[Dataset items]
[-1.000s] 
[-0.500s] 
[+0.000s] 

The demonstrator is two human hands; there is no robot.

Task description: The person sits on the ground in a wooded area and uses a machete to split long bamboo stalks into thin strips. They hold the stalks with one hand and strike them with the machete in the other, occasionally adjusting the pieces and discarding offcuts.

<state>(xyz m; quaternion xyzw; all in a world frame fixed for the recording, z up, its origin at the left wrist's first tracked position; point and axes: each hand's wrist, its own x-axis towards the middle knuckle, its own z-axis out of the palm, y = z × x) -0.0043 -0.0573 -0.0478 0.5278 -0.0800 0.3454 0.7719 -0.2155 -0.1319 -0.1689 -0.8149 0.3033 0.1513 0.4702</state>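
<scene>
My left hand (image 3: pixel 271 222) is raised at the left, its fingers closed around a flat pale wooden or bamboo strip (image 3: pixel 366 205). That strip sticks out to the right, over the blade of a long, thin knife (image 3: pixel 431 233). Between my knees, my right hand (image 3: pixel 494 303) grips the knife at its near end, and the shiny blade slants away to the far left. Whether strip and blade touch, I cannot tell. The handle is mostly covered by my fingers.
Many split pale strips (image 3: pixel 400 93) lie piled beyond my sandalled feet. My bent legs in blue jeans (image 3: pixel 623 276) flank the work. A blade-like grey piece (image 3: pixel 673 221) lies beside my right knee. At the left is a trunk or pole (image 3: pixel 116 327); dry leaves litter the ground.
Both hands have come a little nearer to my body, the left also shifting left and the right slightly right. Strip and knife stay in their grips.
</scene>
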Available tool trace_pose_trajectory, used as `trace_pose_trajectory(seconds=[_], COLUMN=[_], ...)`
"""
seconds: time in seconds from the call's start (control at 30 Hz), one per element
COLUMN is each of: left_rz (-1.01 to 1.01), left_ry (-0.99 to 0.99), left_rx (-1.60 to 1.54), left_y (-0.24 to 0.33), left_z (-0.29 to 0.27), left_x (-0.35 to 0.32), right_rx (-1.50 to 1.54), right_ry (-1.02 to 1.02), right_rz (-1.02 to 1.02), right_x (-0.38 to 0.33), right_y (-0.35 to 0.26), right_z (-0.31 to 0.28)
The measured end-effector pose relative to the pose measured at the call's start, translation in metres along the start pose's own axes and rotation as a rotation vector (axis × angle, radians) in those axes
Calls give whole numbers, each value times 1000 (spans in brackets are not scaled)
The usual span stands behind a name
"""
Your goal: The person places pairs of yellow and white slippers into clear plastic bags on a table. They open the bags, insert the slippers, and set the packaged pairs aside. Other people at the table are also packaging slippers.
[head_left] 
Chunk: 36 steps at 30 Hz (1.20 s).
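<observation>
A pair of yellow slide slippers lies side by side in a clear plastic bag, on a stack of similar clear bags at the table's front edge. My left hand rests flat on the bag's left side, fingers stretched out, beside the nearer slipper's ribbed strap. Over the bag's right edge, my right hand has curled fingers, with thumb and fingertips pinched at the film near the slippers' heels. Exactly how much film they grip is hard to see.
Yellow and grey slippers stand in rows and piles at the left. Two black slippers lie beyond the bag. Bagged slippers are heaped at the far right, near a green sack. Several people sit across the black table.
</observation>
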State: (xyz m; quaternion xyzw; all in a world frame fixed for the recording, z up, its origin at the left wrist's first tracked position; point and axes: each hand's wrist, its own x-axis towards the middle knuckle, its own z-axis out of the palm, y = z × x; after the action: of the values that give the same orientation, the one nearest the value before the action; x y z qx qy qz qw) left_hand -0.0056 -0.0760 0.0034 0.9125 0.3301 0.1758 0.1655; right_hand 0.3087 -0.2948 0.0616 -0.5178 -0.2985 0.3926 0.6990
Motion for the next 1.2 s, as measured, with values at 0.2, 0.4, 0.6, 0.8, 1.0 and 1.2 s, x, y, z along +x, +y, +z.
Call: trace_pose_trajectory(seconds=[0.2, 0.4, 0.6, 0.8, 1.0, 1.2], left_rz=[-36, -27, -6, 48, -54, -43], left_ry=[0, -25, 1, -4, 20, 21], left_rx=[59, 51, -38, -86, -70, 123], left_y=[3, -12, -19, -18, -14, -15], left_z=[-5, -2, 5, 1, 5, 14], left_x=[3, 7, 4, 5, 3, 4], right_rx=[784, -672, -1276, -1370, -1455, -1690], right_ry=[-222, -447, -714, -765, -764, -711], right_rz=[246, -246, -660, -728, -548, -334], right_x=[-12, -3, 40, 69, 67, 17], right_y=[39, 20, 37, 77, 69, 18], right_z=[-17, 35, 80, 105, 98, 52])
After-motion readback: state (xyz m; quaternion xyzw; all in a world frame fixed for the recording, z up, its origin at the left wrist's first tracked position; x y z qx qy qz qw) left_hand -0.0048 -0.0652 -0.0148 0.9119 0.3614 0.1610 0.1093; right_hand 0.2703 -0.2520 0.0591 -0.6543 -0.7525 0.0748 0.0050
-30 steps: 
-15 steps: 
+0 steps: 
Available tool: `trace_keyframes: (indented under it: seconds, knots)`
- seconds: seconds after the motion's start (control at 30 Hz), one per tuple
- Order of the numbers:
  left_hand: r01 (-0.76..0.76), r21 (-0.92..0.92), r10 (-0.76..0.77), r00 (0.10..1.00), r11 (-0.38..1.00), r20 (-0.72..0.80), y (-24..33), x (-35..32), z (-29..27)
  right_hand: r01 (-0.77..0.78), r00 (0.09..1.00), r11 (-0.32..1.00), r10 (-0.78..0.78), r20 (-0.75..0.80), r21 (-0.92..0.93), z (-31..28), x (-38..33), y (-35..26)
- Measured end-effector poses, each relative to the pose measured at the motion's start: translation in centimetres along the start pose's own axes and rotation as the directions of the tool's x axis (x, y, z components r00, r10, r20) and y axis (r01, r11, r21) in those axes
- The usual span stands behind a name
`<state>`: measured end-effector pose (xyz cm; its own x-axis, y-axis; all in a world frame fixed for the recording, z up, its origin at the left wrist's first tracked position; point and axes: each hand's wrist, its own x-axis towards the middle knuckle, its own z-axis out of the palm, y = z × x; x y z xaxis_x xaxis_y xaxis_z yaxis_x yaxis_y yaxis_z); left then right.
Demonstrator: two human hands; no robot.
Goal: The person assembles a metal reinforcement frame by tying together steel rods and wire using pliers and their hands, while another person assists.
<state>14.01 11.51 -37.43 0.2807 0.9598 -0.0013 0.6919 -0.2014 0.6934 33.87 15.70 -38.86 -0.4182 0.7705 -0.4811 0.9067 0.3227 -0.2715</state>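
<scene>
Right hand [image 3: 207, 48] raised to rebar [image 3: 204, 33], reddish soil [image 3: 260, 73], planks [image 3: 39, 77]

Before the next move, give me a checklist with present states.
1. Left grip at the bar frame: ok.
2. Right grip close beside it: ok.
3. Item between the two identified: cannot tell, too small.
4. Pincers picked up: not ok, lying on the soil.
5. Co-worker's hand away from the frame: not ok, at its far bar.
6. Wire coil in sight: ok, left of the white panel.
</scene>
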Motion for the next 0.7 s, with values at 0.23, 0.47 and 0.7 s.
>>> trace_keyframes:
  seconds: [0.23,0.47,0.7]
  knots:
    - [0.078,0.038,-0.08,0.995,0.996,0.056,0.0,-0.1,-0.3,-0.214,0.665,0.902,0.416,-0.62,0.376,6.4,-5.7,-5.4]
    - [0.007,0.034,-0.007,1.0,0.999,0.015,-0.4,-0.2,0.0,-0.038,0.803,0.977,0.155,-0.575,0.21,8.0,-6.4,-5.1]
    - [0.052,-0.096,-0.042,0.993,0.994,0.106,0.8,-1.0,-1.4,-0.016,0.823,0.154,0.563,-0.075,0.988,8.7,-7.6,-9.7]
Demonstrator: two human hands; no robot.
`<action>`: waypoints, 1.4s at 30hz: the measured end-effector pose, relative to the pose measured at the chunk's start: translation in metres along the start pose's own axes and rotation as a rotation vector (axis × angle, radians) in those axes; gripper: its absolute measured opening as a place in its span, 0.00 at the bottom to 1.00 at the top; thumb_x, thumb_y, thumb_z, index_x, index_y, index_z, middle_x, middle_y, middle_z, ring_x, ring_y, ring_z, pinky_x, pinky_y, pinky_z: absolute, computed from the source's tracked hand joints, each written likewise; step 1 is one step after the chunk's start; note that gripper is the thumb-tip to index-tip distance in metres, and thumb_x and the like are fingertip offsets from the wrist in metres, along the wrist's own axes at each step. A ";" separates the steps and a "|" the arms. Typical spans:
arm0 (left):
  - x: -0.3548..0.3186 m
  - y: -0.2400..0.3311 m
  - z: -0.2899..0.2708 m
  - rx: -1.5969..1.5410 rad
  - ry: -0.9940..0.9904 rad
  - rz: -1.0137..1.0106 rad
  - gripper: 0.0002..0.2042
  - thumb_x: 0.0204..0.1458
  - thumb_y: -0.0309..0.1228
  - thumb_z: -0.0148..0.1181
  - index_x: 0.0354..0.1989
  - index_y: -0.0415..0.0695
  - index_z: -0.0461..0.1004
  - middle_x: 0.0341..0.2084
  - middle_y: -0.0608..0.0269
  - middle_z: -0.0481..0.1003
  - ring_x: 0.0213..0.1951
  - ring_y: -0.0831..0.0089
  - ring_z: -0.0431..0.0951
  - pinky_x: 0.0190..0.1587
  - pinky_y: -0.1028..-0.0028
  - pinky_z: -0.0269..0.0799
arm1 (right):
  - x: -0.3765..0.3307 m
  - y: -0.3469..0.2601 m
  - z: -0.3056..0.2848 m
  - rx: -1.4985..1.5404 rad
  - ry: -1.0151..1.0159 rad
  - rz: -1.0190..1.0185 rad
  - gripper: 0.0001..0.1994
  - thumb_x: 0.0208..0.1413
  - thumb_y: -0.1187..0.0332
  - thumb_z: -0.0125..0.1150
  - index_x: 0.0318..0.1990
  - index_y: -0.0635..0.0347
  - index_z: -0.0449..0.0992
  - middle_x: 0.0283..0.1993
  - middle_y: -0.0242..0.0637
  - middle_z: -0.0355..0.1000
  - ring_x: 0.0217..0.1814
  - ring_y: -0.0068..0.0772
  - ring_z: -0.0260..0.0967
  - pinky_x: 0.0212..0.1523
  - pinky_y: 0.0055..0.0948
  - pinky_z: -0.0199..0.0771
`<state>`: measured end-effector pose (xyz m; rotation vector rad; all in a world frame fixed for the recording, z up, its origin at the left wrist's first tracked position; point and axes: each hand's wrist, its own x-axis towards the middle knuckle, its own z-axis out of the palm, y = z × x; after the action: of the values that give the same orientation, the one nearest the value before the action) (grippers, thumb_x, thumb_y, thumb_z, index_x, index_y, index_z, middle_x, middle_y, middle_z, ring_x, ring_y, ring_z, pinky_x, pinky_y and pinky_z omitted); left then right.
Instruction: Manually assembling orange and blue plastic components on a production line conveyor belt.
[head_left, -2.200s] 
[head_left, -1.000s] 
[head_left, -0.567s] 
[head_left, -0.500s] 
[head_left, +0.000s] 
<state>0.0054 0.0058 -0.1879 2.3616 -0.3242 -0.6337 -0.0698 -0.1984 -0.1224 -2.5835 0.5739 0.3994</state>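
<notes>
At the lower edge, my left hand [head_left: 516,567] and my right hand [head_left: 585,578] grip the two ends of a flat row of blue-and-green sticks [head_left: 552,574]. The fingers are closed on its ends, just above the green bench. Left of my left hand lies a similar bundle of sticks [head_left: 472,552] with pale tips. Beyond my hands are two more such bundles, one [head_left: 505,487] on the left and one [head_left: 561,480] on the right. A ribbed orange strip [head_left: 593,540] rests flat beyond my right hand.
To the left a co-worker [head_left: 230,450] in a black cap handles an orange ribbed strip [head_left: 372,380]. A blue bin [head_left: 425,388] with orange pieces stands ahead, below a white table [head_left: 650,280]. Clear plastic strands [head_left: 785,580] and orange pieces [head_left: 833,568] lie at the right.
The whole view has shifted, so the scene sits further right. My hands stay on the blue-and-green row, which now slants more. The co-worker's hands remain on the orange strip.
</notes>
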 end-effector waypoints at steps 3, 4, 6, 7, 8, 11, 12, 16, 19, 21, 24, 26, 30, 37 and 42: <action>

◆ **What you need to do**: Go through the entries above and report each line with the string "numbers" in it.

◆ **Exercise answer**:
Calls give whole numbers, each value times 1000 (spans in brackets are not scaled)
- Order of the numbers:

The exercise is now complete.